STORED DATA
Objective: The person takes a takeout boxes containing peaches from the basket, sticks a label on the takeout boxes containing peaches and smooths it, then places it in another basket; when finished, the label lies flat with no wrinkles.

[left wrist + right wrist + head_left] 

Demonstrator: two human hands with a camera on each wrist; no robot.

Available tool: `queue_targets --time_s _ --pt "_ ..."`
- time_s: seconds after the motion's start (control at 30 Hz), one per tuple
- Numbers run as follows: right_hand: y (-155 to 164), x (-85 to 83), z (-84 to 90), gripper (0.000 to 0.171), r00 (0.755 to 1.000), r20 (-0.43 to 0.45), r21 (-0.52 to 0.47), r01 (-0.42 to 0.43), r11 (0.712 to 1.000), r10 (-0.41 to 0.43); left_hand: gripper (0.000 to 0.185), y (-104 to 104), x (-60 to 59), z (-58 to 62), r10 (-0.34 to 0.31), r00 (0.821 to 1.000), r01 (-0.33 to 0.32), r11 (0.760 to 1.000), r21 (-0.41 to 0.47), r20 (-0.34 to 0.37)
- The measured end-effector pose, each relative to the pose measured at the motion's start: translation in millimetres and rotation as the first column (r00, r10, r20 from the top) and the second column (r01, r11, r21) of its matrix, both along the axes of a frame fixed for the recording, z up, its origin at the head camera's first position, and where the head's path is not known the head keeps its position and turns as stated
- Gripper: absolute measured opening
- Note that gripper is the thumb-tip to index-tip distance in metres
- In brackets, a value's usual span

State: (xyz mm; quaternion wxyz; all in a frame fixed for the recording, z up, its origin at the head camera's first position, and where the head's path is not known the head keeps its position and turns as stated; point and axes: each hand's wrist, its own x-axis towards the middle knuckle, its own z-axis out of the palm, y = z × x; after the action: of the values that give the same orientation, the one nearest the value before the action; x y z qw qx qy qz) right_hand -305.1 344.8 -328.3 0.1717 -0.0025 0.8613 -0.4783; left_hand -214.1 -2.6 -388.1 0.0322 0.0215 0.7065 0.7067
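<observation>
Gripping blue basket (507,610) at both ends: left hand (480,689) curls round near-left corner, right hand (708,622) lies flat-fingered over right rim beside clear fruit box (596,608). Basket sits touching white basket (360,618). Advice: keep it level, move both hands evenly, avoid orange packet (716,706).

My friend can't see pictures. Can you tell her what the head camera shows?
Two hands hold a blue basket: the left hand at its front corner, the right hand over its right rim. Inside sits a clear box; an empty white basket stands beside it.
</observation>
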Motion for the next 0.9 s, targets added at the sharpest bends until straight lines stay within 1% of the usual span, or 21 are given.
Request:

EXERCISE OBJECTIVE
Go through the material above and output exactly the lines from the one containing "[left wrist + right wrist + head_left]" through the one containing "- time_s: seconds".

YOUR SOLUTION
[left wrist + right wrist + head_left] 

Demonstrator: two human hands with a camera on each wrist; no robot.

Available tool: `queue_targets --time_s _ --pt "_ ..."`
- time_s: seconds after the motion's start (control at 30 Hz), one per tuple

Nothing else is needed for the answer.